YOUR GOAL: Please restate, exactly as written, the lines running from the beginning of the material through the line that has "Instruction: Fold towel" in it.

***** MATERIAL SUPPLIED *****

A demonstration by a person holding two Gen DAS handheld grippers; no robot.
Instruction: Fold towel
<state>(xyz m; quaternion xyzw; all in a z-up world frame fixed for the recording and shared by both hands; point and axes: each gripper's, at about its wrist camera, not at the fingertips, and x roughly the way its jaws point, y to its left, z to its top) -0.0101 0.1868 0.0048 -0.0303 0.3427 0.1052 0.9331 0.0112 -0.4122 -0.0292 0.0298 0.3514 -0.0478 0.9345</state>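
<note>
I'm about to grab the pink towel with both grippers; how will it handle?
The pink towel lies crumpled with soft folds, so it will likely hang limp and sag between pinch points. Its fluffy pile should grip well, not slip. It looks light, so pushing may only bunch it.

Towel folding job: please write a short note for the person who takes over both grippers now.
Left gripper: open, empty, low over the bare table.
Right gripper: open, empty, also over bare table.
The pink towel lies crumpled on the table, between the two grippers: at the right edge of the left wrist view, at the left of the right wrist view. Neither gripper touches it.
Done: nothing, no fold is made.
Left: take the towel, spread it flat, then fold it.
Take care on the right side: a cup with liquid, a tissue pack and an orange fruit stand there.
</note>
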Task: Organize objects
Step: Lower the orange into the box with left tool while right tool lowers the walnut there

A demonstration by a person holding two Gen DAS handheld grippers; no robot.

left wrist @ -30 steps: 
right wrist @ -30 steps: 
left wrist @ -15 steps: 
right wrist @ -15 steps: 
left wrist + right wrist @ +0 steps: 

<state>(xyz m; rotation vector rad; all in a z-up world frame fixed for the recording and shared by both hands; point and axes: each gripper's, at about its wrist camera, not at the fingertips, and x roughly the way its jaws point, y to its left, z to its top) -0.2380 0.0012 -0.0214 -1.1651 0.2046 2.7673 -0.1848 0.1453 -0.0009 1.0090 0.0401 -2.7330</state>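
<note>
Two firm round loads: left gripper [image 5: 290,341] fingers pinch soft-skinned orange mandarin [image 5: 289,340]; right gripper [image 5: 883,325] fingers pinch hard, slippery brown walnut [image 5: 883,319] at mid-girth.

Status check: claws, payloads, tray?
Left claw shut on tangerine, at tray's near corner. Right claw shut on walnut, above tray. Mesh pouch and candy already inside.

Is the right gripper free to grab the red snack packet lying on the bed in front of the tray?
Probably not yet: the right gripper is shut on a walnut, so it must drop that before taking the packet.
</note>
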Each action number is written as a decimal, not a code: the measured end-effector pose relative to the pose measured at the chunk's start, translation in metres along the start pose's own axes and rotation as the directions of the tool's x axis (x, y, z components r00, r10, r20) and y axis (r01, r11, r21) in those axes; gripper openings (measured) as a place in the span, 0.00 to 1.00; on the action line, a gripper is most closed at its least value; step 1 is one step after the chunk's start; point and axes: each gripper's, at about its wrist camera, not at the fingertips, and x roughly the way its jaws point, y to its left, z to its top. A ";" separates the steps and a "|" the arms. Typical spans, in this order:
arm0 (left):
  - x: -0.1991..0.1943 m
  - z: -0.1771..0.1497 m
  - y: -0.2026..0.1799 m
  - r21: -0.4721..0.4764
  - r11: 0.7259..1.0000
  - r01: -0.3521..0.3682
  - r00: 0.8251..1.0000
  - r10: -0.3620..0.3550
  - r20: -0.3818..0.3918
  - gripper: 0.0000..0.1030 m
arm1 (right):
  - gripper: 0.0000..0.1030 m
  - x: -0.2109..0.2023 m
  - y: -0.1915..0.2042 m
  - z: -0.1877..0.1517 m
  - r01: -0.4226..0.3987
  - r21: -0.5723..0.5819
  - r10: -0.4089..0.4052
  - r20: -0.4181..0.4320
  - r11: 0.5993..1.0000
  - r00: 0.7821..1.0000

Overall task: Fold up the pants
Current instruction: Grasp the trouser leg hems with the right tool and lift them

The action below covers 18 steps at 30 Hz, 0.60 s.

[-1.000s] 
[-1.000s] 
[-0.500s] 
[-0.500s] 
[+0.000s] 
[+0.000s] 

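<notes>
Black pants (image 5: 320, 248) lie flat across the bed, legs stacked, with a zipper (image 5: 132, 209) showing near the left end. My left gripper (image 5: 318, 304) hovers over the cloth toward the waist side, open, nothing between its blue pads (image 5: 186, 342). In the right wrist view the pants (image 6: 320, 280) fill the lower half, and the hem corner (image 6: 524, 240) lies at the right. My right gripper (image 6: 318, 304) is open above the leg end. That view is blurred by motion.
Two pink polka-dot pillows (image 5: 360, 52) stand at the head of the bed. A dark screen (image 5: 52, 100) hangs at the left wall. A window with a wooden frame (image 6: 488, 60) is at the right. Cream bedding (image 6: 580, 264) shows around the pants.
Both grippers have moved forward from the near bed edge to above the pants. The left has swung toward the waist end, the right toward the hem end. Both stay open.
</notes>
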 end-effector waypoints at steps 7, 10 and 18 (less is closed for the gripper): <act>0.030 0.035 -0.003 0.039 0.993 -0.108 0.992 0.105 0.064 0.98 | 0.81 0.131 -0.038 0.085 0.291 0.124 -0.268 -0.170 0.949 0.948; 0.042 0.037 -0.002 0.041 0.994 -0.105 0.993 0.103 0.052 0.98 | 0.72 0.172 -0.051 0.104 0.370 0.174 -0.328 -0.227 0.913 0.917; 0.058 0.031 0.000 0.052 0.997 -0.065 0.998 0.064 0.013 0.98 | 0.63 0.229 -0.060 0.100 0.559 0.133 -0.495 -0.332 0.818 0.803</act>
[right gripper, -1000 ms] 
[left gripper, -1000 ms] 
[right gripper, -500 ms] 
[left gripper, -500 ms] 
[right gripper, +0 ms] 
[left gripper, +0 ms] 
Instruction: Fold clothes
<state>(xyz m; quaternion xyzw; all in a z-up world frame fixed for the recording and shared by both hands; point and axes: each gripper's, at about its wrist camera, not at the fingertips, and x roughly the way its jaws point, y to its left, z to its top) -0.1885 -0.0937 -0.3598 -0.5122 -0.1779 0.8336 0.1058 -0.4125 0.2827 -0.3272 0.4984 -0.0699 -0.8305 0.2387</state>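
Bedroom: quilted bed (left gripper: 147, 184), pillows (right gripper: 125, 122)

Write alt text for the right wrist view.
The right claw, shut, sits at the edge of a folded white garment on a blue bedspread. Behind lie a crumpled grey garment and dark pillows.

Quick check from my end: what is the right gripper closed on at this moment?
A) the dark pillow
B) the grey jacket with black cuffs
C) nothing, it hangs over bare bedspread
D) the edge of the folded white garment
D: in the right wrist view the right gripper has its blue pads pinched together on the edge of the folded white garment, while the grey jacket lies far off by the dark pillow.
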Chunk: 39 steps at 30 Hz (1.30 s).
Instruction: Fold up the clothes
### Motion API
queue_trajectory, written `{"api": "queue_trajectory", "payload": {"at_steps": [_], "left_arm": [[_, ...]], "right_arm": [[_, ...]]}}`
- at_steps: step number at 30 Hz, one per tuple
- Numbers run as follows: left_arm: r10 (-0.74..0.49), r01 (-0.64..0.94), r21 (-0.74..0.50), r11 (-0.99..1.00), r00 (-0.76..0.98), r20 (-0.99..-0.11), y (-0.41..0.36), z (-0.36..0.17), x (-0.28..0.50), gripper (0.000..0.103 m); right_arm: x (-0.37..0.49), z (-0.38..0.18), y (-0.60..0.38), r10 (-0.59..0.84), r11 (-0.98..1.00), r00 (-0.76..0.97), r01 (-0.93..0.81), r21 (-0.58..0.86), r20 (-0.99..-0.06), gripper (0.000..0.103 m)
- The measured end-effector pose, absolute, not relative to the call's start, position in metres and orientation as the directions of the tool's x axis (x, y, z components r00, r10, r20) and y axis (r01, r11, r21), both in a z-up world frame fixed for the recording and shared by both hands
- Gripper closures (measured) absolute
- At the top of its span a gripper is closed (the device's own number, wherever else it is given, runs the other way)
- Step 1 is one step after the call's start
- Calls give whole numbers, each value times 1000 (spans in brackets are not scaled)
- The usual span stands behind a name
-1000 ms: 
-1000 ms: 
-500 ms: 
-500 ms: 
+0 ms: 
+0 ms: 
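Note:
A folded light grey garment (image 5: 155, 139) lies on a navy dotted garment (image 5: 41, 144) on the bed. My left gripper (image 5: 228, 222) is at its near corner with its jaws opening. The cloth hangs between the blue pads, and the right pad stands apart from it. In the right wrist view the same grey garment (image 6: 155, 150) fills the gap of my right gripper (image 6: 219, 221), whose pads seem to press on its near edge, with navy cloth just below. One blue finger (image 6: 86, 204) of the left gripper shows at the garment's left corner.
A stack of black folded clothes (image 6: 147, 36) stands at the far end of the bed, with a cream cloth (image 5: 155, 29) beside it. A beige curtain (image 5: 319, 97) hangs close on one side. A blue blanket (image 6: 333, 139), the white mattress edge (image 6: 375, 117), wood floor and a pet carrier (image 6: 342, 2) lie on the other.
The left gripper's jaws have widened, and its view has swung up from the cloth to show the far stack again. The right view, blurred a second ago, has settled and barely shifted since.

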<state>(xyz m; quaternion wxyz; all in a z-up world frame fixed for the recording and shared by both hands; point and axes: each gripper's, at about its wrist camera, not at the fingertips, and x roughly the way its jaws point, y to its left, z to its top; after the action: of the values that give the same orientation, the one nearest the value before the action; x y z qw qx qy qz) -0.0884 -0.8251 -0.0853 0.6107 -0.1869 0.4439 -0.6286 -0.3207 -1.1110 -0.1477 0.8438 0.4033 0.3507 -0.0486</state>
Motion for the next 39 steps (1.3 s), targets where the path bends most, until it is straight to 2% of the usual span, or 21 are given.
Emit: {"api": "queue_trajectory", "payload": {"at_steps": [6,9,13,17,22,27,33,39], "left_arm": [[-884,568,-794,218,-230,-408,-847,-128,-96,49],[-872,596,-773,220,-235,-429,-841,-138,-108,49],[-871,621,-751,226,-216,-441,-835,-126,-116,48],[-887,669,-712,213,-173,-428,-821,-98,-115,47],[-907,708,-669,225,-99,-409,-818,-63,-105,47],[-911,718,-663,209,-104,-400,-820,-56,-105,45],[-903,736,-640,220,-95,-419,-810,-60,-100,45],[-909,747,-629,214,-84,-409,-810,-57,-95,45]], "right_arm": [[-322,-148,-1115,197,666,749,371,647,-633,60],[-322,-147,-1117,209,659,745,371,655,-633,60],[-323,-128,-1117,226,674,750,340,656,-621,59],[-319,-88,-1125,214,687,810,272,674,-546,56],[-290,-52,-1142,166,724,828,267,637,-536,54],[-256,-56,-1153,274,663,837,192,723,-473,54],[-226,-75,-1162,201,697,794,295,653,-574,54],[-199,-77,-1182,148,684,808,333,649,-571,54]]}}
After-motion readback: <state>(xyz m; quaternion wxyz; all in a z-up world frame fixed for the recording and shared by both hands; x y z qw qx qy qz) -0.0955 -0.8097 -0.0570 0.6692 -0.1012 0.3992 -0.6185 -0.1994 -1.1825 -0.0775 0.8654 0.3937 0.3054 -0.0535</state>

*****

TASK OUTPUT:
A demonstration by a person holding two Gen DAS handheld grippers; no robot.
Instruction: Fold towel

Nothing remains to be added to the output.